## Work instructions
From the records below, print exactly the lines starting at the one containing "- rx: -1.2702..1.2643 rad" and ending at the one containing "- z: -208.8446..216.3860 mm", ends included, and nothing else.
<<<<
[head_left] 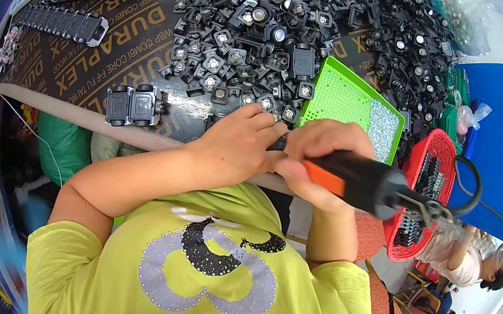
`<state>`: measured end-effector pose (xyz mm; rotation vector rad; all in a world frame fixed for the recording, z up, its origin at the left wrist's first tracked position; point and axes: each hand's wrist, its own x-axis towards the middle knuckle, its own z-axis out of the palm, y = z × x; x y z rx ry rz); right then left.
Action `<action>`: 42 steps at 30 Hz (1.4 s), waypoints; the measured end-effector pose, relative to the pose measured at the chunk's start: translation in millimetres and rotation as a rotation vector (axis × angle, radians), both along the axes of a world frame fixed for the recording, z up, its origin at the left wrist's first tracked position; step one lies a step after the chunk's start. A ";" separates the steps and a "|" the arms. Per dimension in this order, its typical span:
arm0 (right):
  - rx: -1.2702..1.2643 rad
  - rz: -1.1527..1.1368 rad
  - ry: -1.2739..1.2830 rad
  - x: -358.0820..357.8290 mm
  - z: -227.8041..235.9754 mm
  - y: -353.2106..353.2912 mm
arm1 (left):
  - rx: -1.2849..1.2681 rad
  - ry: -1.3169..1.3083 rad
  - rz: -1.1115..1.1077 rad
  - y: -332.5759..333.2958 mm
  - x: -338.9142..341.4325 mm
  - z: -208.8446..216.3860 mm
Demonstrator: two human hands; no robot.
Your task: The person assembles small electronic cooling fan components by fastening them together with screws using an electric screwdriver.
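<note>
My right hand (331, 144) is wrapped round a black and orange electric screwdriver (353, 181), whose back end points right toward a hanging cord. Its tip is hidden by my hands. Close beside it, at the table's near edge, my left hand (243, 137) is closed on a small black plastic part (279, 143), mostly covered by the fingers. Just beyond both hands spreads a heap of black plastic parts (253, 45) with shiny round metal pieces in many of them. A bright green perforated tray (340, 95) touches the heap, with small silver screws (382, 128) gathered at its right end.
Two black and silver toy-car-like assemblies (133, 105) stand left of my left hand. Rows of similar pieces (65, 22) lie farther left on the dark printed board (127, 25). At right are a red basket (439, 141) holding black parts and a looped cable (473, 189). Other people sit beyond.
</note>
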<state>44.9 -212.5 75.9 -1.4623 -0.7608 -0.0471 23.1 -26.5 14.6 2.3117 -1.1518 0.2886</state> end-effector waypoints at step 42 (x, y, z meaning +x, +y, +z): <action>0.394 -0.157 0.204 -23.1 10.2 -34.0 | 0.036 0.162 0.034 -3.6 -0.6 8.8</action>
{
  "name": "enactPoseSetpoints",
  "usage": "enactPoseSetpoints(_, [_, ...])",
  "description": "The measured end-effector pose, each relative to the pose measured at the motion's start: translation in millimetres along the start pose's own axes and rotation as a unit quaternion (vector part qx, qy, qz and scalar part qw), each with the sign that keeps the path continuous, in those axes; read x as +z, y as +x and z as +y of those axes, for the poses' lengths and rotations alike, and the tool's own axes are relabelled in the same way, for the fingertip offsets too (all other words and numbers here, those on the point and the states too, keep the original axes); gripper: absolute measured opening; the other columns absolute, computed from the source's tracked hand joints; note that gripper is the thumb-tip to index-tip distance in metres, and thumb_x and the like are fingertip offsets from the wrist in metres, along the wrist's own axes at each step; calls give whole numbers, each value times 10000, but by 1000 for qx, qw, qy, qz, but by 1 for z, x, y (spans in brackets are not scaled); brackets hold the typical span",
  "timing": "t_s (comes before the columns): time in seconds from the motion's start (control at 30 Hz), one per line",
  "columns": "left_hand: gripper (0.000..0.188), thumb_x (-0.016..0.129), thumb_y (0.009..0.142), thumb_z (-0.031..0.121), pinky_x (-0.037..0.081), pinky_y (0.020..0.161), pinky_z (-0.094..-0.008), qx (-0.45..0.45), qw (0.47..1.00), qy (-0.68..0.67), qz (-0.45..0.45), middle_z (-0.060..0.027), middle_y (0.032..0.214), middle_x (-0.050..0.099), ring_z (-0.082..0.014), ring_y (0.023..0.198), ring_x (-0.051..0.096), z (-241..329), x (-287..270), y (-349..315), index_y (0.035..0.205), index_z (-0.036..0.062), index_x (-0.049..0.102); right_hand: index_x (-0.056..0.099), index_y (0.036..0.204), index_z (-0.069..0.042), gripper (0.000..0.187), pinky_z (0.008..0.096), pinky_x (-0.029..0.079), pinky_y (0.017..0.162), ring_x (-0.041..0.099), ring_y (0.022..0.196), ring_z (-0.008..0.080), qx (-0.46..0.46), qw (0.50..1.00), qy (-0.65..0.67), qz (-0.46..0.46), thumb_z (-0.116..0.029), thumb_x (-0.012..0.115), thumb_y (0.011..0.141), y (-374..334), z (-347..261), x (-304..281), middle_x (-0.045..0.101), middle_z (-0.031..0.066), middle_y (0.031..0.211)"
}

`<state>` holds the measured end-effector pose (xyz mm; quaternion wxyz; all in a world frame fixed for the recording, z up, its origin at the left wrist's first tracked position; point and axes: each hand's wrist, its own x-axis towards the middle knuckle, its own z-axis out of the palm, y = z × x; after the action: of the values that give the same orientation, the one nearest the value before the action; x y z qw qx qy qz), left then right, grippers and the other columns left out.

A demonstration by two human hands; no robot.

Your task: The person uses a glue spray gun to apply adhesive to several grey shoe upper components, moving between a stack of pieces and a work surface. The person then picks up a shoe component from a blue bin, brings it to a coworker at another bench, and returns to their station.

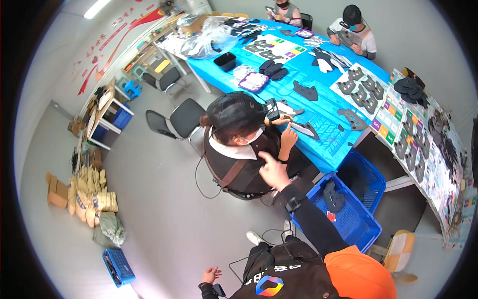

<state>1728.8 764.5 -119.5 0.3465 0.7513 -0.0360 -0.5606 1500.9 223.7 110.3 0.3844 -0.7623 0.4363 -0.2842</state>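
My right hand (275,174), at the end of a dark sleeve, reaches forward beside the seated co-worker (231,159). Its index finger is stretched out, the others are partly curled, and nothing shows in it. Low in the picture, my left hand (211,275) hangs near my body with loosely bent fingers, apart and holding nothing. The co-worker wears a dark cap and a mask. At the table edge, that person's own hands hold a flat dark grey piece with a pale edge (305,130).
A blue-covered table (318,109) carries several dark grey cut pieces (304,91). Two more people sit on its far side. Blue baskets (366,229) stand by its right end, one holding a dark piece. Chairs (186,117) stand left; sacks (92,192) lie along the wall.
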Motion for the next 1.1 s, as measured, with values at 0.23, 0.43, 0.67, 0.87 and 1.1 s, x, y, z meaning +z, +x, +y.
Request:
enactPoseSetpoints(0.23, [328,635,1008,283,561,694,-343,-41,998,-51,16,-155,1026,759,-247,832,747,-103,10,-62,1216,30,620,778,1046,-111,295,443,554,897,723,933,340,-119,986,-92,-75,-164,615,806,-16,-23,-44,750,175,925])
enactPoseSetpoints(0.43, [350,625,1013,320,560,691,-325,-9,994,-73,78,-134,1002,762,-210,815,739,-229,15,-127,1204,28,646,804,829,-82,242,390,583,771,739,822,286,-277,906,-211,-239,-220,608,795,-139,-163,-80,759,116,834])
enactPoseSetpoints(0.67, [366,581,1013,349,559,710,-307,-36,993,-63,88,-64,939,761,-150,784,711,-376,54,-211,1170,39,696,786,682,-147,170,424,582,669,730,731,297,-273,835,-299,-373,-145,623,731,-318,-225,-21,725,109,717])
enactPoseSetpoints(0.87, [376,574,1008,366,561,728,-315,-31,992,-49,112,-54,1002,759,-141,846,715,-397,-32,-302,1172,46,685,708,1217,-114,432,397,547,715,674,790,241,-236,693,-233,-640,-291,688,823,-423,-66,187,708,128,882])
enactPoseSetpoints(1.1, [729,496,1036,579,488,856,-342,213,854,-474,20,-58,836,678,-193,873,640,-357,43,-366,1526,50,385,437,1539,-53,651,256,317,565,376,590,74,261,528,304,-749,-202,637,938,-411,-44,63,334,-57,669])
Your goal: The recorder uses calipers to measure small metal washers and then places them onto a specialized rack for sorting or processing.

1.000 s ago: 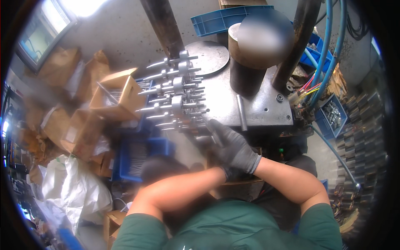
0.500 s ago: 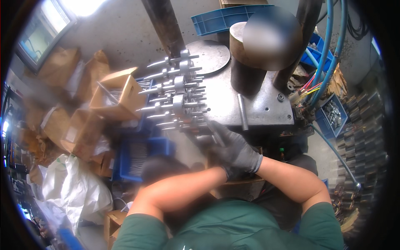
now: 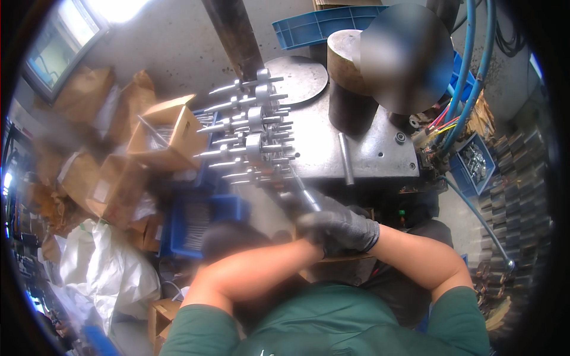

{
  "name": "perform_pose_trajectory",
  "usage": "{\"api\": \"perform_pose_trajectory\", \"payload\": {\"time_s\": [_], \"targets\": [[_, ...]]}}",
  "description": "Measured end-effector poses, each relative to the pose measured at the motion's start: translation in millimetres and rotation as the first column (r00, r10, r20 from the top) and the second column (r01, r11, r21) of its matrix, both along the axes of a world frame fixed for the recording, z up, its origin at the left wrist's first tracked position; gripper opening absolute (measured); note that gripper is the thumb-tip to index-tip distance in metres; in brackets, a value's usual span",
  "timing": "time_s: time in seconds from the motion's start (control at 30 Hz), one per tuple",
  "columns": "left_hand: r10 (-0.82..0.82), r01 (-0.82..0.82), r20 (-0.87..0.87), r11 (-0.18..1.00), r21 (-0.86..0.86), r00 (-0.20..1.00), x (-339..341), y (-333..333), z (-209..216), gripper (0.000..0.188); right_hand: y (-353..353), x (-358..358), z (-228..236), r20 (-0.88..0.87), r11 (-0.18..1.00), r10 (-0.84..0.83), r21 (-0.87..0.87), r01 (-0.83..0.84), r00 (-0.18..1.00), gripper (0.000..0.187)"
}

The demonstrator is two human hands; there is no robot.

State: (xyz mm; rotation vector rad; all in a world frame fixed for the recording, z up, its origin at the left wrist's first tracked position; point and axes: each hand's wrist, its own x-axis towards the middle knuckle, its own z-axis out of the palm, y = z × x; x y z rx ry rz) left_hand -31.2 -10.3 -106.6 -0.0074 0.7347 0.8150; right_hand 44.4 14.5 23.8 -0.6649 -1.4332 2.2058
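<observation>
My gloved right hand lies across my left at the table's front edge, its fingers curled closed. A slim metal shaft sticks up and leftward out of this grip. My left hand, also gloved, is mostly covered by the right one, so its fingers are hidden. Just beyond the shaft's tip stands a bank of similar metal shafts, several carrying round collars, on the left edge of the steel table. A loose metal rod rests on the tabletop.
A thick steel column rises from the table, beside a round plate. Open cardboard boxes and a blue bin of rods stand at left. Blue hoses and a bin of small metal parts are at right.
My right hand has drawn back toward me, and its outstretched fingers have curled in. More of the metal shaft now shows beyond the glove.
</observation>
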Motion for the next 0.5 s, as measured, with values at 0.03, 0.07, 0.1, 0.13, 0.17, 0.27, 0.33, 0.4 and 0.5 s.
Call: {"api": "perform_pose_trajectory", "payload": {"time_s": [0.03,0.07,0.1,0.13,0.17,0.27,0.33,0.4,0.5], "targets": [[-0.006,0.006,-0.002,1.0,0.0,1.0,1,0,0,0.033,-3,1,5,0.018,0.991,0.041,-0.132,-0.039,0.999,0.069],[-0.008,0.008,-0.001,1.0,-0.005,1.0,1,0,-1,0.033,-6,0,9,0.067,0.999,-0.012,-0.034,0.014,0.998,0.072],[-0.011,0.011,-0.002,1.0,0.001,1.0,1,0,-1,0.032,-10,-1,13,0.111,0.996,-0.071,0.067,0.064,0.991,0.076],[-0.018,0.018,-0.005,1.0,0.003,1.0,1,1,-1,0.032,-12,-1,17,0.148,0.979,-0.136,0.171,0.11,0.98,0.08],[-0.023,0.023,-0.01,1.0,0.01,1.0,2,2,0,0.031,-13,1,20,0.141,0.974,-0.153,0.188,0.125,0.978,0.08],[-0.048,0.048,-0.013,0.998,0.037,0.999,6,6,7,0.03,-14,15,30,0.104,0.967,-0.2,0.183,0.179,0.974,0.079],[-0.079,0.081,-0.027,0.994,0.069,0.996,5,8,17,0.03,-13,40,40,0.012,0.969,-0.219,0.124,0.215,0.976,0.08],[-0.133,0.146,-0.085,0.975,0.168,0.988,5,9,31,0.029,-5,64,47,0.147,0.954,-0.287,0.131,0.269,0.947,0.085],[-0.104,0.285,-0.336,0.783,0.553,0.936,-5,7,59,0.028,4,101,59,0.135,0.929,-0.355,0.165,0.333,0.925,0.089]]}}
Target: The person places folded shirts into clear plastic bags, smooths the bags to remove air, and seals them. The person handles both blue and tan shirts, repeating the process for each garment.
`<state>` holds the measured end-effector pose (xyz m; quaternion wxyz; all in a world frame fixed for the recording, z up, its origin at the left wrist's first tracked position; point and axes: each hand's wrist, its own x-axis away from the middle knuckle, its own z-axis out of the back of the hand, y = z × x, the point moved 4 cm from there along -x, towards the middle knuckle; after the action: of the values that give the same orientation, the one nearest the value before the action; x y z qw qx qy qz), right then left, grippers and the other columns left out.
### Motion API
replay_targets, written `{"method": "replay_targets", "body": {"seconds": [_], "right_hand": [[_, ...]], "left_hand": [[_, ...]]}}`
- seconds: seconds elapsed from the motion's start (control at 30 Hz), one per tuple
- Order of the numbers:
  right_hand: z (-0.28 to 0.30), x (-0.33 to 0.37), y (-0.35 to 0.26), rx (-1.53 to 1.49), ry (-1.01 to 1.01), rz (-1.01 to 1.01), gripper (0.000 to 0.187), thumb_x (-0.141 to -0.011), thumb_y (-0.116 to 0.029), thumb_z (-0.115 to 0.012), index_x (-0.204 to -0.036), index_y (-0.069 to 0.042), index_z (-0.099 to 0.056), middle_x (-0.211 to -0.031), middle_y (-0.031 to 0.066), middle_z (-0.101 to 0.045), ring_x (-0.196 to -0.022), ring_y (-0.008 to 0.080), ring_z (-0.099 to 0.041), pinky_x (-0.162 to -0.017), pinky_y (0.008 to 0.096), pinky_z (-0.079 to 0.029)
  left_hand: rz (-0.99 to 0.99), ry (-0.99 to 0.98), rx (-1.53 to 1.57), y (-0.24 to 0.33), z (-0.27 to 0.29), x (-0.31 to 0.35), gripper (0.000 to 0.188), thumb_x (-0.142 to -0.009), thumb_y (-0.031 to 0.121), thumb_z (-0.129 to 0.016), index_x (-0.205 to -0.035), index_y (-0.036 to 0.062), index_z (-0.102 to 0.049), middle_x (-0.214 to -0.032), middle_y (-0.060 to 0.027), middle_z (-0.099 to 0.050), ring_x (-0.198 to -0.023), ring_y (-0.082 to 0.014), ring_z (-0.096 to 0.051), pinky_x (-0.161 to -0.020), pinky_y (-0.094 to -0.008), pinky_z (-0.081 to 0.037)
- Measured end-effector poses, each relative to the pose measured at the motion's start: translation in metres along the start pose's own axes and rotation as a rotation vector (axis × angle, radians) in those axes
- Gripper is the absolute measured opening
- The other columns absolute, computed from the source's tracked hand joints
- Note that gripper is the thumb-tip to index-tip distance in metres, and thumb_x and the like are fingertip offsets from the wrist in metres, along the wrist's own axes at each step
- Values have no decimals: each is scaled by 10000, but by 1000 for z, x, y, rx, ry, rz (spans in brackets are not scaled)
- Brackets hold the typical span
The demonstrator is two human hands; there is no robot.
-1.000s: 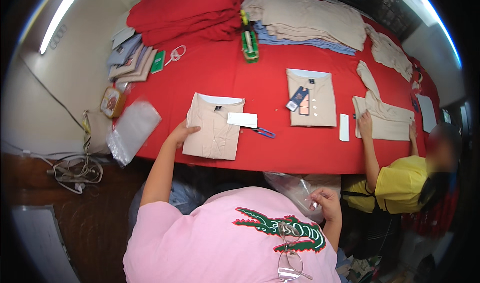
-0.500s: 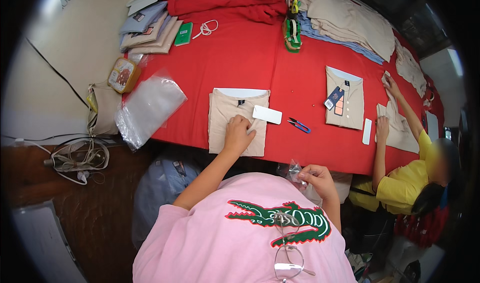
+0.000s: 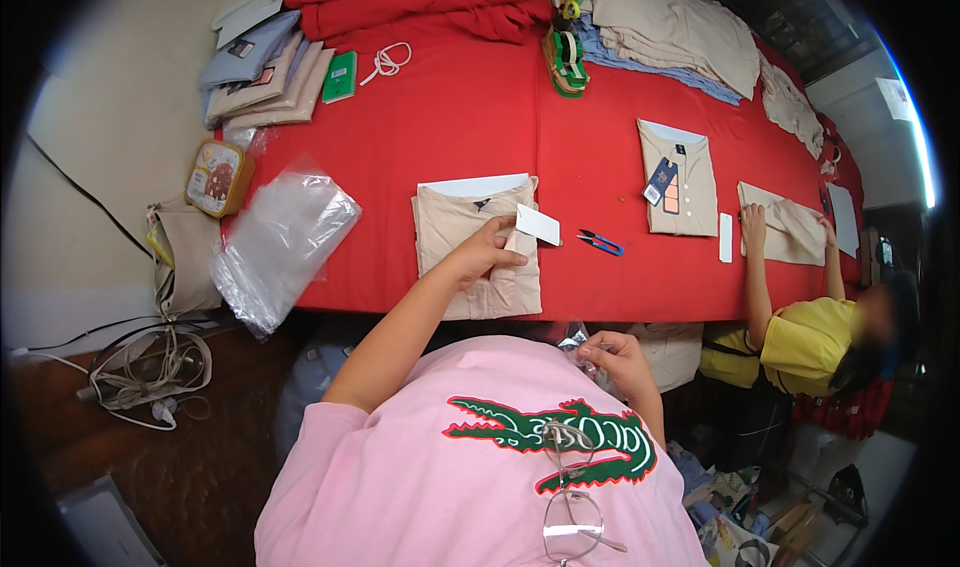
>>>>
## Exercise answer
  - rx: -1.2702..1.2643 rad
  - rz: -1.1527..1.1368 rad
  - ry: -1.2739..1.2830 rad
  - x: -358.0820..357.8290 mm
  - z: -227.8041..235.9754 mm
  - y: -353.2106..353.2912 mm
arm1 (left):
  - rx: -1.2849..1.2681 rad
  - ry: -1.3169..1.3083 rad
  - rz: -1.1115..1.1077 rad
  - y: -332.5759..333.2958 mm
  - x: -338.9142..341.4325 mm
  - z: -208.8446..216.3860 mm

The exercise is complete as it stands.